-------- RECORDED INFORMATION

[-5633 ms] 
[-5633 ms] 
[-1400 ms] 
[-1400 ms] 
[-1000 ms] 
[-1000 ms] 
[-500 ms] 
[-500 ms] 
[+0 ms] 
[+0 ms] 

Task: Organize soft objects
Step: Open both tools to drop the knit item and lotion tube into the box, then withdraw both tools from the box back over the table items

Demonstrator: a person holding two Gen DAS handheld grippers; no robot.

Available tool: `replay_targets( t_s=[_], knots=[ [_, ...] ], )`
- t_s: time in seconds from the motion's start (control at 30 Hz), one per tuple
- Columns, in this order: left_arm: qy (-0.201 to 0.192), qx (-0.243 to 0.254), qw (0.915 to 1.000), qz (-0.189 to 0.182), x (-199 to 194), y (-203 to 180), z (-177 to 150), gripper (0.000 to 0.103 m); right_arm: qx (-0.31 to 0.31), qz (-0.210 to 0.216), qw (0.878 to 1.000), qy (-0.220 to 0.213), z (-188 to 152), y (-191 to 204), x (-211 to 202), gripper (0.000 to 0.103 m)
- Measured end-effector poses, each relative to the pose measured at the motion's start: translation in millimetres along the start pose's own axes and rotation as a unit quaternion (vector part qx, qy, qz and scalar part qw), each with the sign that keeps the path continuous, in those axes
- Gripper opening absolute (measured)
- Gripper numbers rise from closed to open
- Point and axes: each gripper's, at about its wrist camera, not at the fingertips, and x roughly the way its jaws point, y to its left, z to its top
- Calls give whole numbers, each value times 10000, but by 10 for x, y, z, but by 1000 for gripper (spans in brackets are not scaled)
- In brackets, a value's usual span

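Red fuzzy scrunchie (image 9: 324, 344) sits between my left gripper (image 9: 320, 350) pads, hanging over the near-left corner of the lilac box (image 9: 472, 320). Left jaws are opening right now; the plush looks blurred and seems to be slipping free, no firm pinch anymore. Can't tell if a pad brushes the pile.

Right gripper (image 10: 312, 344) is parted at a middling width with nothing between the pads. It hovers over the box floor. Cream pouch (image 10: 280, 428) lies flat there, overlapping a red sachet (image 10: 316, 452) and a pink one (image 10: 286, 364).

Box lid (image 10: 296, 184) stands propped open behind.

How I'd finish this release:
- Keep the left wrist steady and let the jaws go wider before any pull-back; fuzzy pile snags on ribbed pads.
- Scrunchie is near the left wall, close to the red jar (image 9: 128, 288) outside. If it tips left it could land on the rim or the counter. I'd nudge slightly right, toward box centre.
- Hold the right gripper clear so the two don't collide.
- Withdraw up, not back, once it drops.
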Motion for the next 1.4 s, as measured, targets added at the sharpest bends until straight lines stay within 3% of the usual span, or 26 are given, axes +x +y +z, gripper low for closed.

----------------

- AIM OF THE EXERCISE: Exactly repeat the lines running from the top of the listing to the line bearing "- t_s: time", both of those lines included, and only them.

- FINISHED TASK:
[-5633 ms] 
[-5633 ms] 
[-1400 ms] 
[-1400 ms] 
[-1000 ms] 
[-1000 ms] 
[-500 ms] 
[-500 ms] 
[+0 ms] 
[+0 ms] 

Task: Organize soft objects
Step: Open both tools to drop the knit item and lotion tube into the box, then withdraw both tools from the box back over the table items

Demonstrator: a person holding two Gen DAS handheld grippers; no robot.

Available tool: `replay_targets( t_s=[_], knots=[ [_, ...] ], )`
- t_s: time in seconds from the motion's start (control at 30 Hz), one per tuple

There is nothing further in this answer.